== Problem to solve ==
Among the records that follow, find the line with "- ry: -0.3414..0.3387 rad" and the line with "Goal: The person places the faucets". Set down those lines and all lines between them exactly, without adding anything.

Records from a collection:
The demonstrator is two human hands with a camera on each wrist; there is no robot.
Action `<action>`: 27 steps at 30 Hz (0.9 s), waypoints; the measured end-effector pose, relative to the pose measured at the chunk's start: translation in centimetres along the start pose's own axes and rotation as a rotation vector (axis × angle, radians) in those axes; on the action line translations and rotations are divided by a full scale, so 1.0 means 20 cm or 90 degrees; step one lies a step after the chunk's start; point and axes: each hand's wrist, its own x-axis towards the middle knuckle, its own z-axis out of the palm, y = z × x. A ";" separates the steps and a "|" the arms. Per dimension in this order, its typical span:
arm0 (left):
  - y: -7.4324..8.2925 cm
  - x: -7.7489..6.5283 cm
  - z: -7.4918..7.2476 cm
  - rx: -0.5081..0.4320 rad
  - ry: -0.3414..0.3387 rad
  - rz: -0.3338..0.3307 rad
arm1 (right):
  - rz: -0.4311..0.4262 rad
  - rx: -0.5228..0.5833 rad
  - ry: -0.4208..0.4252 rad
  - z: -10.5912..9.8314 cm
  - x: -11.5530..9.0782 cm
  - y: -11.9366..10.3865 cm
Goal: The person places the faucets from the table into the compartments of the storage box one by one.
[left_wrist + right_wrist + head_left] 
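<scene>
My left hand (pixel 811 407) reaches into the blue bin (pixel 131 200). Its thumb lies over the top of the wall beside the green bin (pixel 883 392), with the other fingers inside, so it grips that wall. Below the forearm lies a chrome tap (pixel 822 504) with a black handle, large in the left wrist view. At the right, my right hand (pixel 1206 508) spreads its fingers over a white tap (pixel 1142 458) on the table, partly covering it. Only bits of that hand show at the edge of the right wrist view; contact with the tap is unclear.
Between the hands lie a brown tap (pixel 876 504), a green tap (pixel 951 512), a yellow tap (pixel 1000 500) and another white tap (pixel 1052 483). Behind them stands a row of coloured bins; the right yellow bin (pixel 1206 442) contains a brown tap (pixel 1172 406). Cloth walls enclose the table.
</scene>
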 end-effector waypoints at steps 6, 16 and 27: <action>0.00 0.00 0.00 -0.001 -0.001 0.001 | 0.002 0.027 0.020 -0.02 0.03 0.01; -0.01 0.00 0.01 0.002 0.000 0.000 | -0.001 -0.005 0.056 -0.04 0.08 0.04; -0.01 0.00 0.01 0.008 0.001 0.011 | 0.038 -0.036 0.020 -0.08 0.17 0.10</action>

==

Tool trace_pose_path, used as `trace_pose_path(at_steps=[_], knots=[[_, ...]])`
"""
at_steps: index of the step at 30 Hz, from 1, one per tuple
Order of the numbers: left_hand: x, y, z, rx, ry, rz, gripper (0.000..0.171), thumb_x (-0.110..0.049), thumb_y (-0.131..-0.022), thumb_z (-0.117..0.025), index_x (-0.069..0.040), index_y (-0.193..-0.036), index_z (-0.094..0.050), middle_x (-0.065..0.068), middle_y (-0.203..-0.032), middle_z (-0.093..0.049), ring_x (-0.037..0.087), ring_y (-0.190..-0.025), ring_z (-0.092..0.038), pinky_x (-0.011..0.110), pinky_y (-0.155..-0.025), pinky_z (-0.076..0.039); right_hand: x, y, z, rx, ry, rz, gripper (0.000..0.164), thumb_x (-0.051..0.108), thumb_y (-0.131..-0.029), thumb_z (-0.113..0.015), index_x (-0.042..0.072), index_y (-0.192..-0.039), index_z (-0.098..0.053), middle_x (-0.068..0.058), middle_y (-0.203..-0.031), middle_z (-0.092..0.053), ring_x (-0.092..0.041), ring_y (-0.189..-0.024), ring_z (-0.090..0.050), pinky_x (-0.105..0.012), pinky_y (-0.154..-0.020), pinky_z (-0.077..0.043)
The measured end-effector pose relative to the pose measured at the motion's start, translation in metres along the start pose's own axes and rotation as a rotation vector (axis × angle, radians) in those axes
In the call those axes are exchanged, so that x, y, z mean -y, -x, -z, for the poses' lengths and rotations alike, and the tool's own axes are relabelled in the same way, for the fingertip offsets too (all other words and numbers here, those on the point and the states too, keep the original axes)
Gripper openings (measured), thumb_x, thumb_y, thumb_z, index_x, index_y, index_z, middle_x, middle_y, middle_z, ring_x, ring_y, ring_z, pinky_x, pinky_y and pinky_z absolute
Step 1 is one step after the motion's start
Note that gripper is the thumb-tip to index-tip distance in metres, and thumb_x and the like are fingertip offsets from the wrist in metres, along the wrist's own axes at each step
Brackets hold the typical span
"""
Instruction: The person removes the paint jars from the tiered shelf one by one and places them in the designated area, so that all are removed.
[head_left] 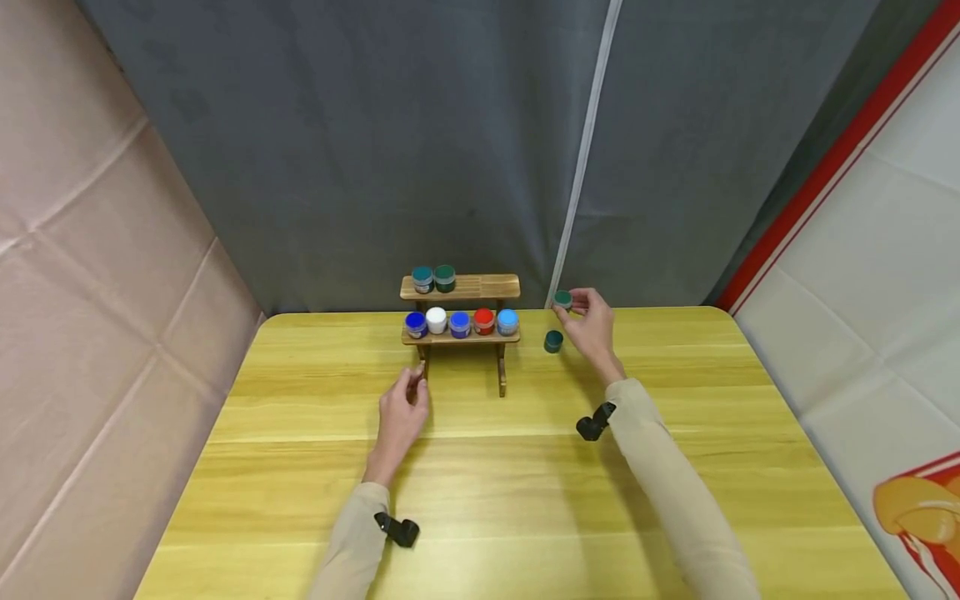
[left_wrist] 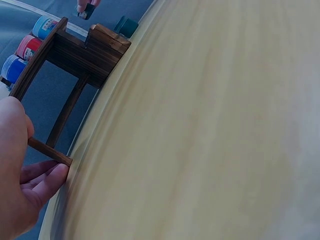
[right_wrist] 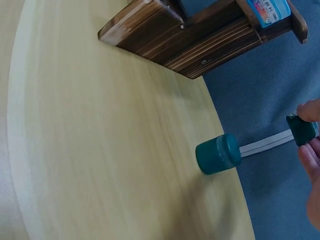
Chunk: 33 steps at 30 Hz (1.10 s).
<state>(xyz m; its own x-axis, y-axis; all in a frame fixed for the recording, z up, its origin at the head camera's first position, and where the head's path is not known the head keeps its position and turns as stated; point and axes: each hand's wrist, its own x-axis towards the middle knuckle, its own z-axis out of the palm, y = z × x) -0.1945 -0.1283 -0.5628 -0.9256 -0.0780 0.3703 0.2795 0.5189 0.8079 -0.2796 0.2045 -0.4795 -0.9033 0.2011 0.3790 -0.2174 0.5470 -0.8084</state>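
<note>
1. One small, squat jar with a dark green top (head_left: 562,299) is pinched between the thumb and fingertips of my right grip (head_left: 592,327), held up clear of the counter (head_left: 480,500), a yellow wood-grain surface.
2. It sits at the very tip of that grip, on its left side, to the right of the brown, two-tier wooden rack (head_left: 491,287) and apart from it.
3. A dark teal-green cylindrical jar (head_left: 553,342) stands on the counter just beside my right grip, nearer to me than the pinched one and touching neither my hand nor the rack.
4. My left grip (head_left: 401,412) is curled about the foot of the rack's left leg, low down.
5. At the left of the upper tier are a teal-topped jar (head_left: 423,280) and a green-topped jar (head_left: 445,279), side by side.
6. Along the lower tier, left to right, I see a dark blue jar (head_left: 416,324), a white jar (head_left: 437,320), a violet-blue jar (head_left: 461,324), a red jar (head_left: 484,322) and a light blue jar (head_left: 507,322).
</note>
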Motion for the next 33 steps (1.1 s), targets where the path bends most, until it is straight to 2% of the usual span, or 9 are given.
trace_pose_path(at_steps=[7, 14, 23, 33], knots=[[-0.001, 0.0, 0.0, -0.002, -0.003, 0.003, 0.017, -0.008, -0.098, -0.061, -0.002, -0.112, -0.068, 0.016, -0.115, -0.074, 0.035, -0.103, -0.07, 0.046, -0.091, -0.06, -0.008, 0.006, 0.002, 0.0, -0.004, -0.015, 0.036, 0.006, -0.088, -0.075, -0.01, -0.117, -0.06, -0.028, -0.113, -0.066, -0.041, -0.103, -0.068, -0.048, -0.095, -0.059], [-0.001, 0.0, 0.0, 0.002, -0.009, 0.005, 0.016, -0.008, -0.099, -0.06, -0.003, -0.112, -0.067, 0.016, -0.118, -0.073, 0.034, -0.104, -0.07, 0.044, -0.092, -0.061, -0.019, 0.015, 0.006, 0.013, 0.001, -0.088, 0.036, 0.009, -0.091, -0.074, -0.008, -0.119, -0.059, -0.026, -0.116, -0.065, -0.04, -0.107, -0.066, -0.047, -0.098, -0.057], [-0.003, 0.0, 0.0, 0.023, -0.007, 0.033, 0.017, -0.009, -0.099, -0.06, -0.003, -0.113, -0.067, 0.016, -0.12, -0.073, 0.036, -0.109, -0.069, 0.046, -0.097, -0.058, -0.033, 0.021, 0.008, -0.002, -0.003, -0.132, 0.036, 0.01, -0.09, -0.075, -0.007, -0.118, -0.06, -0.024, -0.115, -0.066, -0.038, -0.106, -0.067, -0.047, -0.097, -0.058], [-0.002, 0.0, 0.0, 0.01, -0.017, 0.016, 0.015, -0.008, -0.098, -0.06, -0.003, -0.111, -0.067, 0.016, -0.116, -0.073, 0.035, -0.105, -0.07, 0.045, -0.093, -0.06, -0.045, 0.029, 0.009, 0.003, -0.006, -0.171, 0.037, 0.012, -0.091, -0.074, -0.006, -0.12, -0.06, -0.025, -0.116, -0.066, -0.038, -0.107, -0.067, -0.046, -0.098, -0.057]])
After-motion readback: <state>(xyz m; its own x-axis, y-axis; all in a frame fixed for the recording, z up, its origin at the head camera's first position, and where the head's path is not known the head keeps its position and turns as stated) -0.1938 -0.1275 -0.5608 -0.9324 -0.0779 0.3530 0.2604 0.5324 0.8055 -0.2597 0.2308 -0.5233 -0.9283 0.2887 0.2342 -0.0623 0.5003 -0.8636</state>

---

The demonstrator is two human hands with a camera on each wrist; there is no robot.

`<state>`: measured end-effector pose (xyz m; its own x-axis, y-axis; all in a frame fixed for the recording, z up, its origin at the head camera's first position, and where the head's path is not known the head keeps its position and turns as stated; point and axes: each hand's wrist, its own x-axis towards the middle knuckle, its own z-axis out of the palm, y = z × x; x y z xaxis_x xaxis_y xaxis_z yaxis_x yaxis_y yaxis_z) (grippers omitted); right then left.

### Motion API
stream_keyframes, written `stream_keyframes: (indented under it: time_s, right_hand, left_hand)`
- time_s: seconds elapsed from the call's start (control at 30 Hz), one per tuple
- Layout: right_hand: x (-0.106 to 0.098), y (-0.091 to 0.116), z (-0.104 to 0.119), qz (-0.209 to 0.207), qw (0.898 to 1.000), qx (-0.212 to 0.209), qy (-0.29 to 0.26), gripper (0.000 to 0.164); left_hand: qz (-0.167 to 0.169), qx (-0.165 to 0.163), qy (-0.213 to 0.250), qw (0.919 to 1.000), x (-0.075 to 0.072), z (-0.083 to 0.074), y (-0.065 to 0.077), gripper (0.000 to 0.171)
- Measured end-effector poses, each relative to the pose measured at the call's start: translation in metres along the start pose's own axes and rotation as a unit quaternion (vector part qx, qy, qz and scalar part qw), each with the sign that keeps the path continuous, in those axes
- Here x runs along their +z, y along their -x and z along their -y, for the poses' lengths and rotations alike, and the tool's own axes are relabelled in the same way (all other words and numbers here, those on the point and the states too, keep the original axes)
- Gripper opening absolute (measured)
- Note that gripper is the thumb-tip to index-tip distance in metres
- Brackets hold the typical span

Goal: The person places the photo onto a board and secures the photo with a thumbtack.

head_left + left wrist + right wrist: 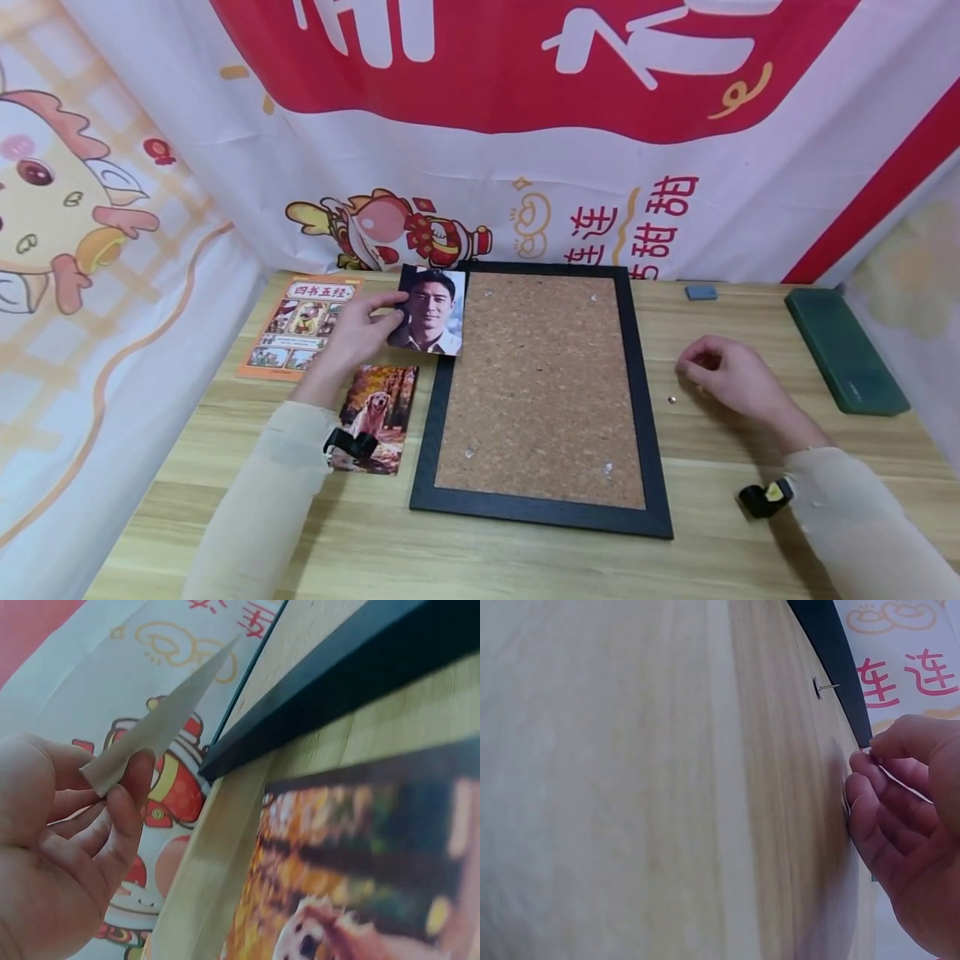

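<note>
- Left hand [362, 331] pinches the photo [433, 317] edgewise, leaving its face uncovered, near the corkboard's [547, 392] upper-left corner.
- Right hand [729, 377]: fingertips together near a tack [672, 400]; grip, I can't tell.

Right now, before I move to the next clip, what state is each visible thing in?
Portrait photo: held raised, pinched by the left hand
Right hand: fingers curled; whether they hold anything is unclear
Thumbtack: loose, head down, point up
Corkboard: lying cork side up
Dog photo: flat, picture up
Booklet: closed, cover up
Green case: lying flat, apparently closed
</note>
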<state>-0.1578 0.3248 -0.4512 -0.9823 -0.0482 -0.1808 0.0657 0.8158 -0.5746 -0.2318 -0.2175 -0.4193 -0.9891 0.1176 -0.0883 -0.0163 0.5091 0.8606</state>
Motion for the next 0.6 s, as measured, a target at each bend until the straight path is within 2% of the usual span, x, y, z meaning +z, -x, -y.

== Response to this task ==
  - ry: -0.3414..0.3387 rad
  - rz: -0.3338..0.3307 rad
arm1 (right):
  - rz: -0.4311..0.4262 rad
  - rx: -0.5228..0.5833 rad
  - ry: -0.4208..0.4252 rad
  - z: -10.5912..9.8314 cm
  - x: -11.5530..9.0782 cm
  - y: -11.9366..10.3865 cm
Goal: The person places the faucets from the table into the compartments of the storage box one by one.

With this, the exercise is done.